• Activity:
The expected result is an exact restatement of the data, free of pictures.

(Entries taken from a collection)
==================================================
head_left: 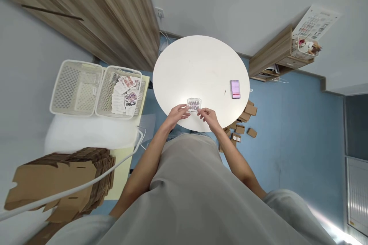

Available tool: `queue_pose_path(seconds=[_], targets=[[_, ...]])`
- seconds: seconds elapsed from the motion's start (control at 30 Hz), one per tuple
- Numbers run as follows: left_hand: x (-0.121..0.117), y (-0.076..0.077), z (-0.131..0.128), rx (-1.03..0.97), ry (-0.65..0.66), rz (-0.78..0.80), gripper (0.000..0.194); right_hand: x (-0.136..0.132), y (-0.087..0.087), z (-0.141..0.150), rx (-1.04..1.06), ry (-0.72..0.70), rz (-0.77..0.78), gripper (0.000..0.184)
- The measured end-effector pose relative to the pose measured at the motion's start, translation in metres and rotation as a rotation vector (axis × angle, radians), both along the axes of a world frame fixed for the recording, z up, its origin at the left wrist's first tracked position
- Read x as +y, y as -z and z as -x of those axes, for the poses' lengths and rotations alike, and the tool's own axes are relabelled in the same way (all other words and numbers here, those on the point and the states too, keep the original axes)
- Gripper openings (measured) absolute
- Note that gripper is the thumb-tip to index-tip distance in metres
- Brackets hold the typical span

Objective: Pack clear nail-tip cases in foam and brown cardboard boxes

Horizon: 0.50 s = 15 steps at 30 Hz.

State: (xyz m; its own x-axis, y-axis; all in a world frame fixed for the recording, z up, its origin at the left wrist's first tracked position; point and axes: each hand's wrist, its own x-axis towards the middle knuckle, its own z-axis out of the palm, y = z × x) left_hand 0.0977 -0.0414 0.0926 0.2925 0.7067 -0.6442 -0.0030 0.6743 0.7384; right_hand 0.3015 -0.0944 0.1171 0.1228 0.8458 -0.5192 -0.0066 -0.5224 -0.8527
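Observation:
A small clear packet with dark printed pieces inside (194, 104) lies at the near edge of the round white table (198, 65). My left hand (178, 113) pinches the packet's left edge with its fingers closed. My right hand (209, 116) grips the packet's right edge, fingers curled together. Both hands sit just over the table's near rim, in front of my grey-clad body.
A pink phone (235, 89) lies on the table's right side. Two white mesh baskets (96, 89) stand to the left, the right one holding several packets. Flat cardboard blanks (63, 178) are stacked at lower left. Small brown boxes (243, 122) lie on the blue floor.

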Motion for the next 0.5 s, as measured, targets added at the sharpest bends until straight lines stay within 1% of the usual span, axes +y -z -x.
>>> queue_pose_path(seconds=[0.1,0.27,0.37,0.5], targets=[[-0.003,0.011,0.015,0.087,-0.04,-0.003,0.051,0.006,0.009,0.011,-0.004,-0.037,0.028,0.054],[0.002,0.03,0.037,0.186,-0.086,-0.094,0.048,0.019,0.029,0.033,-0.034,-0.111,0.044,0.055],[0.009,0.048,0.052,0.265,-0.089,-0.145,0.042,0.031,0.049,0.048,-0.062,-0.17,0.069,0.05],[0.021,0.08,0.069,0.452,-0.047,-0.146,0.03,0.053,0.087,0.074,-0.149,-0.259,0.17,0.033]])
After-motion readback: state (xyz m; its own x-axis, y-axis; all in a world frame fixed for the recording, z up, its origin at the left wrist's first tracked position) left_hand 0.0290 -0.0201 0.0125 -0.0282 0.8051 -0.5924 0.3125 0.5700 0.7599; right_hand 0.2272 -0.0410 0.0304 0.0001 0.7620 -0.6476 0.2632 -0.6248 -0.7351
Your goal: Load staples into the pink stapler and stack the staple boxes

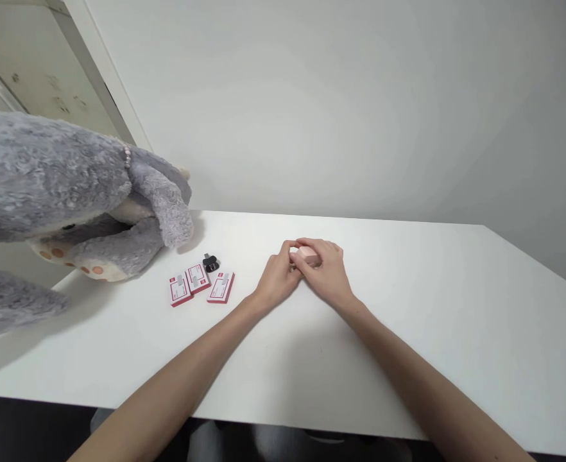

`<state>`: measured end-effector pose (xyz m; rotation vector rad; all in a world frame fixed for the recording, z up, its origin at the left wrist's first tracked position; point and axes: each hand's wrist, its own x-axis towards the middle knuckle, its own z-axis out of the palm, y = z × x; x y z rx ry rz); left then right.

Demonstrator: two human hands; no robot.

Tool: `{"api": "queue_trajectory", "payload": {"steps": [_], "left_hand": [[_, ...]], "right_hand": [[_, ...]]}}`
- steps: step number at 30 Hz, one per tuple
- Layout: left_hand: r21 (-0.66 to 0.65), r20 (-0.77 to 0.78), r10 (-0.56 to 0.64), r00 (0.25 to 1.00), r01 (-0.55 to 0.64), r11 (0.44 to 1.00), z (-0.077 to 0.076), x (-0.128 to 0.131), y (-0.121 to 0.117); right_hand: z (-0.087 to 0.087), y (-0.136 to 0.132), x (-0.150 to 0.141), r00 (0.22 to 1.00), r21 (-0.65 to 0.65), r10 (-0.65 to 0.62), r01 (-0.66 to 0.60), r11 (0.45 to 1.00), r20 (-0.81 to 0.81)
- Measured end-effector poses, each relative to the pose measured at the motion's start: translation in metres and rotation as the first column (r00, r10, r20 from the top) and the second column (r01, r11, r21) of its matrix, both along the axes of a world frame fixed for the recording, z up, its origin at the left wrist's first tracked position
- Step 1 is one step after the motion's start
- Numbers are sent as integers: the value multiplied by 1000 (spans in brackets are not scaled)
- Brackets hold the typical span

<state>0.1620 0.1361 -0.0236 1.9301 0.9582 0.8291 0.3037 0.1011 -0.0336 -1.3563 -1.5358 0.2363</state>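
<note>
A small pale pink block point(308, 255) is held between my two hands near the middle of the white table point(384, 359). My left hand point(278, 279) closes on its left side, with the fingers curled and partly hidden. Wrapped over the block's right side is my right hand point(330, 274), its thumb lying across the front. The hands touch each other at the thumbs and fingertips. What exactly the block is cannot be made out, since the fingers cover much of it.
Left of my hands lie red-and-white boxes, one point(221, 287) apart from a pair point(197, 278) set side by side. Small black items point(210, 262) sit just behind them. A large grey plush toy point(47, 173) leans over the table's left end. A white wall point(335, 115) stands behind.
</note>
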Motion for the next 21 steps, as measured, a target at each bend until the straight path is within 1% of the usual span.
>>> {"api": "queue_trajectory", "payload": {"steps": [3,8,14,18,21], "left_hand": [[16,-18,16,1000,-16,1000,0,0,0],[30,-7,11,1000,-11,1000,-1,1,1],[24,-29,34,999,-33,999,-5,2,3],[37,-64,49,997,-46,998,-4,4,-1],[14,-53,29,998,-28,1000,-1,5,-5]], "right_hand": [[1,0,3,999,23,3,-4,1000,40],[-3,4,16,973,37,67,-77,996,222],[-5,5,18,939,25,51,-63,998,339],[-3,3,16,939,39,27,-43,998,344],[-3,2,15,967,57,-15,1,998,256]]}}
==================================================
• Response to the task:
head_left: 

Available tool: `queue_pose_path(seconds=[_], targets=[[_, ...]])`
- seconds: seconds elapsed from the motion's start (control at 30 Hz), one per tuple
- Numbers run as follows: left_hand: x (-0.121..0.117), y (-0.076..0.077), z (-0.131..0.128), rx (-1.03..0.97), ry (-0.65..0.66), rz (-0.78..0.80), gripper (0.000..0.194); right_hand: x (-0.136..0.132), y (-0.087..0.087), z (-0.141..0.150), rx (-1.04..1.06), ry (-0.72..0.70), rz (-0.77..0.78), gripper (0.000..0.184)
- The measured end-effector pose relative to the pose measured at the motion's start, translation in metres and rotation as a rotation vector (axis × angle, radians), both along the axes of a world frame fixed for the recording, z up, its origin at the left wrist's first tracked position
- Read x as +y, y as -z and z as -x of those axes, for the poses' lengths and rotations alike, and the tool's own axes are relabelled in the same way (all other words and numbers here, those on the point and the states too, keep the original axes)
- Gripper openings (measured) absolute
- Note that gripper is the thumb-tip to index-tip distance in metres
- Brackets hold the typical span

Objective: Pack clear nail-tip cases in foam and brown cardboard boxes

Horizon: 0.50 s = 15 steps at 30 Hz.

State: (xyz m; its own x-axis, y-axis; all in a world frame fixed for the recording, z up, its origin at the left wrist's first tracked position; point and axes: each hand's wrist, its own x-axis towards the middle knuckle, its own z-axis out of the palm, y = z × x) left_hand 0.0977 -0.0414 0.0926 0.2925 0.7067 -0.6442 -0.0030 0.6743 0.7384; right_hand 0.3015 -0.0944 0.1171 0.1228 0.8458 -0.5192 -0.0066 -0.5224 -0.8527
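Observation:
A small clear packet with dark printed pieces inside (194, 104) lies at the near edge of the round white table (198, 65). My left hand (178, 113) pinches the packet's left edge with its fingers closed. My right hand (209, 116) grips the packet's right edge, fingers curled together. Both hands sit just over the table's near rim, in front of my grey-clad body.
A pink phone (235, 89) lies on the table's right side. Two white mesh baskets (96, 89) stand to the left, the right one holding several packets. Flat cardboard blanks (63, 178) are stacked at lower left. Small brown boxes (243, 122) lie on the blue floor.
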
Motion for the next 0.5 s, as measured, targets added at the sharpest bends until straight lines stay within 1% of the usual span, axes +y -z -x.
>>> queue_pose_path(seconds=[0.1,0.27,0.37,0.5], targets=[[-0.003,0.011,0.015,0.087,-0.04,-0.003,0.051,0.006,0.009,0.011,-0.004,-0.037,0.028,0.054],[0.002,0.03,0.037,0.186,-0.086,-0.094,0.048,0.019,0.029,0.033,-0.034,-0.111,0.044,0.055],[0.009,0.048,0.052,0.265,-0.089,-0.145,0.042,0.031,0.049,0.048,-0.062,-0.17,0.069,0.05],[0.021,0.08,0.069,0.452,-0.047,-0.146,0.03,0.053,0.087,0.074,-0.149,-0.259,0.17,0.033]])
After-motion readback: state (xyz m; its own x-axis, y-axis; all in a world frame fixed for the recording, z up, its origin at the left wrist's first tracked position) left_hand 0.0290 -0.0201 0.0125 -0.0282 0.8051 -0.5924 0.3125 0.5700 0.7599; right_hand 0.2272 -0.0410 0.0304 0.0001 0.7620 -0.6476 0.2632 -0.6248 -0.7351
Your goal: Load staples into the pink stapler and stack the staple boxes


`<state>`: measured end-effector pose (xyz m; rotation vector rad; all in a world frame fixed for the recording, z up, its origin at the left wrist's first tracked position; point and axes: each hand's wrist, its own x-axis towards the middle knuckle, its own z-axis out of the palm, y = z × x; x y z rx ry rz); left then right.

Demonstrator: two human hands; no robot.

Tool: `{"api": "queue_trajectory", "payload": {"steps": [_], "left_hand": [[_, ...]], "right_hand": [[_, ...]]}}`
- steps: step number at 30 Hz, one per tuple
- Layout: left_hand: r21 (-0.66 to 0.65), r20 (-0.77 to 0.78), r10 (-0.56 to 0.64), r00 (0.25 to 1.00), r01 (-0.55 to 0.64), r11 (0.44 to 1.00), z (-0.077 to 0.076), x (-0.128 to 0.131), y (-0.121 to 0.117); right_hand: z (-0.087 to 0.087), y (-0.136 to 0.132), x (-0.150 to 0.141), r00 (0.22 to 1.00), r21 (-0.65 to 0.65), r10 (-0.65 to 0.62), r01 (-0.66 to 0.60), r11 (0.45 to 1.00), r20 (-0.81 to 0.81)
- Measured end-effector poses, each relative to the pose measured at the motion's start: translation in metres and rotation as the first column (r00, r10, r20 from the top) and the second column (r01, r11, r21) of its matrix, both along the axes of a world frame fixed for the recording, z up, its origin at the left wrist's first tracked position
- Step 1 is one step after the motion's start
- Numbers are sent as integers: the value multiplied by 1000 (spans in brackets are not scaled)
- Brackets hold the typical span

<state>0.1620 0.1361 -0.0236 1.9301 0.9582 0.8291 0.3037 0.1011 -0.0336 -1.3563 -1.5358 0.2363</state>
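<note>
A small pale pink block point(308, 255) is held between my two hands near the middle of the white table point(384, 359). My left hand point(278, 279) closes on its left side, with the fingers curled and partly hidden. Wrapped over the block's right side is my right hand point(330, 274), its thumb lying across the front. The hands touch each other at the thumbs and fingertips. What exactly the block is cannot be made out, since the fingers cover much of it.
Left of my hands lie red-and-white boxes, one point(221, 287) apart from a pair point(197, 278) set side by side. Small black items point(210, 262) sit just behind them. A large grey plush toy point(47, 173) leans over the table's left end. A white wall point(335, 115) stands behind.
</note>
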Motion for the next 21 steps, as measured, a target at each bend until the straight path is within 1% of the usual span.
>>> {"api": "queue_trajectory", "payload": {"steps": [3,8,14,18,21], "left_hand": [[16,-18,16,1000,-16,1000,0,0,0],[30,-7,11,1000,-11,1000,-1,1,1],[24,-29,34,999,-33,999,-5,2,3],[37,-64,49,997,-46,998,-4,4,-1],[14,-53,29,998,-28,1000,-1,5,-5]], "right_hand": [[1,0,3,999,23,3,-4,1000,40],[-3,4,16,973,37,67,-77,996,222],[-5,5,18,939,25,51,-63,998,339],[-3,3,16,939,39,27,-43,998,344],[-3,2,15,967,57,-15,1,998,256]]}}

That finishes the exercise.